- What the exercise asks:
Scan the data for "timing" and copy the lines it appears in.

- Extracted data:

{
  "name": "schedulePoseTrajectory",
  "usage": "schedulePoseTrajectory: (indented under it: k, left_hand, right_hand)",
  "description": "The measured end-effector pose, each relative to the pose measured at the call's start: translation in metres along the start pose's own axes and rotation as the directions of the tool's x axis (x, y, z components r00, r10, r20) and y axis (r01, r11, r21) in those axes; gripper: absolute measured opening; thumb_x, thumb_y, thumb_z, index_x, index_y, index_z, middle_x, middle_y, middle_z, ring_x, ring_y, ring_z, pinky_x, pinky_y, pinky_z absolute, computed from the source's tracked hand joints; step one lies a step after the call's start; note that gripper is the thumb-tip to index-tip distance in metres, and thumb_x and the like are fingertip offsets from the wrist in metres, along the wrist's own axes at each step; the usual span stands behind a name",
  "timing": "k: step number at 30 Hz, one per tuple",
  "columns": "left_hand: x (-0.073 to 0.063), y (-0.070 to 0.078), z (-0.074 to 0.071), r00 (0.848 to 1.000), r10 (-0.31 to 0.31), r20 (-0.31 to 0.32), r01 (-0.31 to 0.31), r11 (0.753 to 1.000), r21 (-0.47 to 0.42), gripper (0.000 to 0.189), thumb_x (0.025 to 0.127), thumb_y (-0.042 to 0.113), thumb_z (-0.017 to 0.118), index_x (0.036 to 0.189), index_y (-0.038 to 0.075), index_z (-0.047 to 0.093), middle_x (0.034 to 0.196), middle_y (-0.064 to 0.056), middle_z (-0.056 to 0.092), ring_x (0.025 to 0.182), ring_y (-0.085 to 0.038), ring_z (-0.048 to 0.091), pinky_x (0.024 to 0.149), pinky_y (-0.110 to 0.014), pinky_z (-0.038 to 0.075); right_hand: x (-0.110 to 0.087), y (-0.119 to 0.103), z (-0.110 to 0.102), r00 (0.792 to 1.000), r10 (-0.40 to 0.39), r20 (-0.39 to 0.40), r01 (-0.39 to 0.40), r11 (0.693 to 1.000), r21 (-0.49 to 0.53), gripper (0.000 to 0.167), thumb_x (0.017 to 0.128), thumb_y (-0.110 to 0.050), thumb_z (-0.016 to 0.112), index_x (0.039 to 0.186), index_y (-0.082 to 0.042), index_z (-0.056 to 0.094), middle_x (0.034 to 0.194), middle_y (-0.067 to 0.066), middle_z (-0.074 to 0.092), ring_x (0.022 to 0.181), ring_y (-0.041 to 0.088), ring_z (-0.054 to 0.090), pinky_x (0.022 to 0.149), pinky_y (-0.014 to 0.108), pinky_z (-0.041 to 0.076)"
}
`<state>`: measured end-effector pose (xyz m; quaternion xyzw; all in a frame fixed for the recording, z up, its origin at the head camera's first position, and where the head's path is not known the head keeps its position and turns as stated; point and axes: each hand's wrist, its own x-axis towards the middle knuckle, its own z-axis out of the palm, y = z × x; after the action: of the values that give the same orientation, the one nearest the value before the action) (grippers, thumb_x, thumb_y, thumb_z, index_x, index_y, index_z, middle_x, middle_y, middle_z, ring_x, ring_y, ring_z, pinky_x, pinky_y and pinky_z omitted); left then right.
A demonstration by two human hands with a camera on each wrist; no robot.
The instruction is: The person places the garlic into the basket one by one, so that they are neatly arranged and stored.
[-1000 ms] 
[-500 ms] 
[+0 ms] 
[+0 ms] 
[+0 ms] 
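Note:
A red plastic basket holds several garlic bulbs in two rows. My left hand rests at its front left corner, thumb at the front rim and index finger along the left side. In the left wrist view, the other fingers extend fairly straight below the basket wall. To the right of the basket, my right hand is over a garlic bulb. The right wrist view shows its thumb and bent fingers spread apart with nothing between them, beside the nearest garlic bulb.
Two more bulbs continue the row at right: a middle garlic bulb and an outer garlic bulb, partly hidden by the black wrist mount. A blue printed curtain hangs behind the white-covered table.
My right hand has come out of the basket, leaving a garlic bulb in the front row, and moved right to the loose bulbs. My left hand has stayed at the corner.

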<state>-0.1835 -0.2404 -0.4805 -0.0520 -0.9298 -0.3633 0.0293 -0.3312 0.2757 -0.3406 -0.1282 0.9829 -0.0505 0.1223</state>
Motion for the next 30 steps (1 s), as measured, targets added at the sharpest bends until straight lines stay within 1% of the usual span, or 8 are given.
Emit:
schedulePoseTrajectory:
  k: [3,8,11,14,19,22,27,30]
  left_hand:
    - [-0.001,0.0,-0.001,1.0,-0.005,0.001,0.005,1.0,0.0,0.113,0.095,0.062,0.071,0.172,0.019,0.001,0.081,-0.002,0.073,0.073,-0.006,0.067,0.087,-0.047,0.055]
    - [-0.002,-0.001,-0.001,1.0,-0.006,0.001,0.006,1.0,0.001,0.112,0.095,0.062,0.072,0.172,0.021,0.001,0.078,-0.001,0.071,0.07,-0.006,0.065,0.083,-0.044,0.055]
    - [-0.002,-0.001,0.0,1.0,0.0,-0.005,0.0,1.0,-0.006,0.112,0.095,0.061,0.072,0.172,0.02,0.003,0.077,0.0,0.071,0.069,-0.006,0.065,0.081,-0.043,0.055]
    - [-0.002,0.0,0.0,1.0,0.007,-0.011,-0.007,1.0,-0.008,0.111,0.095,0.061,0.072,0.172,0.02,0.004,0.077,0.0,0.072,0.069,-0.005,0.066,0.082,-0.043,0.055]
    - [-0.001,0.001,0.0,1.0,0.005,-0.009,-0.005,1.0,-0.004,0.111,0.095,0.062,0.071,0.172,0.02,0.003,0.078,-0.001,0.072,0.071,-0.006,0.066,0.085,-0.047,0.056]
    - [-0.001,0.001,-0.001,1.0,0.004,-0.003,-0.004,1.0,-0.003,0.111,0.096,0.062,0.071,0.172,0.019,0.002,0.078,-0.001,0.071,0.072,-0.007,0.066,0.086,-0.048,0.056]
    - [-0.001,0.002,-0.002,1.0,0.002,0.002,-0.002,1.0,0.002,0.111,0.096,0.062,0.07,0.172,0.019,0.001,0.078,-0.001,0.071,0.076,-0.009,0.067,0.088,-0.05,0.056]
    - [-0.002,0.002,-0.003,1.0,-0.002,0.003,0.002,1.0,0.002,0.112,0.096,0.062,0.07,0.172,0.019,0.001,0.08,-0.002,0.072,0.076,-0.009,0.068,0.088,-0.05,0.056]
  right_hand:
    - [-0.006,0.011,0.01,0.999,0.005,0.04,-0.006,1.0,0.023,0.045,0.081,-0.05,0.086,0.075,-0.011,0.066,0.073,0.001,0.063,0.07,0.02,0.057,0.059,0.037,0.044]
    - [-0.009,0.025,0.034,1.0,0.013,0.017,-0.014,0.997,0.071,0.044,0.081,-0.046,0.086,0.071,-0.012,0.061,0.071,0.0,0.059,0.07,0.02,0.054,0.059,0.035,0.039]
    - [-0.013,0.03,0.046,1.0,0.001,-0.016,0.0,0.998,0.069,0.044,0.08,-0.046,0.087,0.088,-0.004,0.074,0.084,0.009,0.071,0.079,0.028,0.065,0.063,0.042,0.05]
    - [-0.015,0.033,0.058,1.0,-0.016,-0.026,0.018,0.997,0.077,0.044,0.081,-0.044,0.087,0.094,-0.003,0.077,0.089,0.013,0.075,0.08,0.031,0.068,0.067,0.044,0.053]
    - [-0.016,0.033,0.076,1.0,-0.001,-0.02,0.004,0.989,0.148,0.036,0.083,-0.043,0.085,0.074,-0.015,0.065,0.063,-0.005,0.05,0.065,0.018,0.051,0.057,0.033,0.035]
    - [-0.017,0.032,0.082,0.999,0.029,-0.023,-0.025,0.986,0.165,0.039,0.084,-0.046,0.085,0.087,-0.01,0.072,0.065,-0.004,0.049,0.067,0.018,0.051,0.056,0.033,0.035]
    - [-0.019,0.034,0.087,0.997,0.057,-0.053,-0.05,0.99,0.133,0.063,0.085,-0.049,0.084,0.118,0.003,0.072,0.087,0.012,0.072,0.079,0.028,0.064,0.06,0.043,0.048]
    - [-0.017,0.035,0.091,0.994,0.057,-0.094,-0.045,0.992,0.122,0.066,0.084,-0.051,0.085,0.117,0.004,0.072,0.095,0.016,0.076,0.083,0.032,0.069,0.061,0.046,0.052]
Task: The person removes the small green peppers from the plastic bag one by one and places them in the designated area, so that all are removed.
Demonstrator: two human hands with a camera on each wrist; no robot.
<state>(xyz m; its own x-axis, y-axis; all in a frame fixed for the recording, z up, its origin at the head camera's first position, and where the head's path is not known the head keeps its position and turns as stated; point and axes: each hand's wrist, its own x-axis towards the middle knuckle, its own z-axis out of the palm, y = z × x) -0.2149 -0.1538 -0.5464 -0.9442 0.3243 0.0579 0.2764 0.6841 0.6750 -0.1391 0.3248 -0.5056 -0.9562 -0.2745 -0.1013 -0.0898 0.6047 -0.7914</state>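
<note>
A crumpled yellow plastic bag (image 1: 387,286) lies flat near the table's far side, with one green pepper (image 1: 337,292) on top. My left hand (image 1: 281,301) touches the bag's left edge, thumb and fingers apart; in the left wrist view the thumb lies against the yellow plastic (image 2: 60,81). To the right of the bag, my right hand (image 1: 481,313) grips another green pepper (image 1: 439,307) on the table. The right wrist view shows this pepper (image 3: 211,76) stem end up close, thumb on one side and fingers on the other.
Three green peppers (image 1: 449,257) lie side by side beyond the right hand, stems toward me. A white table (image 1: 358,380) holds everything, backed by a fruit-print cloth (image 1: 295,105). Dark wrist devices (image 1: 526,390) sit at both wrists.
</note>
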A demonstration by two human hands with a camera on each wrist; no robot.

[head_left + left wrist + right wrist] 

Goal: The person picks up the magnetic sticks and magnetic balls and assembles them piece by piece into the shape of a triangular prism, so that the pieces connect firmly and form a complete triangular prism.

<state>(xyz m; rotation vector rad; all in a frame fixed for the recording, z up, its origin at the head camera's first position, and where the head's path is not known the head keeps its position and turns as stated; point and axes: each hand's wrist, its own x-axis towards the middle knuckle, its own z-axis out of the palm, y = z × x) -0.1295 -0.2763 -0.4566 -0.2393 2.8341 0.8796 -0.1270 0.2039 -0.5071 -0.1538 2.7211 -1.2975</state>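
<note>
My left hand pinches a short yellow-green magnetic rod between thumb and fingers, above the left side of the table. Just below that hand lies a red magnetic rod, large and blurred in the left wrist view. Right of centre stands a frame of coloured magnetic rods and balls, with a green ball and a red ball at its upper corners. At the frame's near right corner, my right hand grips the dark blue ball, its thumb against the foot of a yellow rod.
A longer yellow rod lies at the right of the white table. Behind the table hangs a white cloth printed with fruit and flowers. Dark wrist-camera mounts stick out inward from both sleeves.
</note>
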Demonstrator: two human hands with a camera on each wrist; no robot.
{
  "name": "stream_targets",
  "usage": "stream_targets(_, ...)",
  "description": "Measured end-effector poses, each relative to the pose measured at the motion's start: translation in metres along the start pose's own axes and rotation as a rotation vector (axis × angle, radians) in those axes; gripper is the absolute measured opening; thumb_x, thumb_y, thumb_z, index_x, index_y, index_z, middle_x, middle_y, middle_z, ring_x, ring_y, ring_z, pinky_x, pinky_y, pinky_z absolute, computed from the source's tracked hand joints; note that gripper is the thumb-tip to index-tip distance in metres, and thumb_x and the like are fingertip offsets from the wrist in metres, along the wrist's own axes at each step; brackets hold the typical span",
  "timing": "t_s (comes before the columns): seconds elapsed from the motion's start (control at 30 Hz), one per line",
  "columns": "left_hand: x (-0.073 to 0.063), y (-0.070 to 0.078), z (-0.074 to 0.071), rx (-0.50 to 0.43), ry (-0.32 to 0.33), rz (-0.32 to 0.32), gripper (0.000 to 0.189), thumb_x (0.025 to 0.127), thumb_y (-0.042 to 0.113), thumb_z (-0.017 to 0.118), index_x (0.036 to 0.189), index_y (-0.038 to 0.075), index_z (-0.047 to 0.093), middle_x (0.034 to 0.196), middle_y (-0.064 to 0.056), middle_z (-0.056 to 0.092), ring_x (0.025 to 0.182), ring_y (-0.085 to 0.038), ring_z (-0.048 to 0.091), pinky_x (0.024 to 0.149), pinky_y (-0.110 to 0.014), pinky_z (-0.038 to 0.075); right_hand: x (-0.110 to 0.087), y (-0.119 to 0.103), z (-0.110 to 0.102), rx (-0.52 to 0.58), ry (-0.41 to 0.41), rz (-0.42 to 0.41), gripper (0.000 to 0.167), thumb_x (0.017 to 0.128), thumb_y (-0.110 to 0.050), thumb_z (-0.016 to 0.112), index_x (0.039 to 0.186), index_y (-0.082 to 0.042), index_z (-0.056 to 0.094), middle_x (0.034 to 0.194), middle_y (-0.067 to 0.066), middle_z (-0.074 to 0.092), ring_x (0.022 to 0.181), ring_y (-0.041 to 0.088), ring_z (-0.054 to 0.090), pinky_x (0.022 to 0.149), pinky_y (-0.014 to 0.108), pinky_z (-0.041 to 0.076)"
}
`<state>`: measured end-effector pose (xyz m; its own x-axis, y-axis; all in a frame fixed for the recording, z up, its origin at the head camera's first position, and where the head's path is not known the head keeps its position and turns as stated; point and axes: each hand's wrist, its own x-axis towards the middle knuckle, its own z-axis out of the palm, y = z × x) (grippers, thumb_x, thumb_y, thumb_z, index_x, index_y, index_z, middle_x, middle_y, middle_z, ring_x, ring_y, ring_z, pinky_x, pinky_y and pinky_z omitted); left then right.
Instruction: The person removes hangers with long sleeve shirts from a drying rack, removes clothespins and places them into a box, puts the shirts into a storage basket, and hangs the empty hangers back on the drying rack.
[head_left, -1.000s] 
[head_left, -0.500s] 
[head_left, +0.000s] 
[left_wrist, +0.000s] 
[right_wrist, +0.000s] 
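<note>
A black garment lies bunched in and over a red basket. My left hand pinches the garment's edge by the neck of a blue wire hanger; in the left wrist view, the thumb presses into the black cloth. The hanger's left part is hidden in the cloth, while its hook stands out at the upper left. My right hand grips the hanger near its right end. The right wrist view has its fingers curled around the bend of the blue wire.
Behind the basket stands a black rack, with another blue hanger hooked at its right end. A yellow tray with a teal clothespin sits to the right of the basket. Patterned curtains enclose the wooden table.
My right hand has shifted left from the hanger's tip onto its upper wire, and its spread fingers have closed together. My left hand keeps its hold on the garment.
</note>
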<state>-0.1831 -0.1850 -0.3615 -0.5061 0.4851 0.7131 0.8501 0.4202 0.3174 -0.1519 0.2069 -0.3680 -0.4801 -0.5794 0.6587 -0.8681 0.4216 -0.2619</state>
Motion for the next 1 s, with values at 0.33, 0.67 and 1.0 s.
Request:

- Solution:
  "timing": "k: step number at 30 Hz, one per tuple",
  "timing": "t_s (comes before the columns): seconds elapsed from the motion's start (control at 30 Hz), one per line",

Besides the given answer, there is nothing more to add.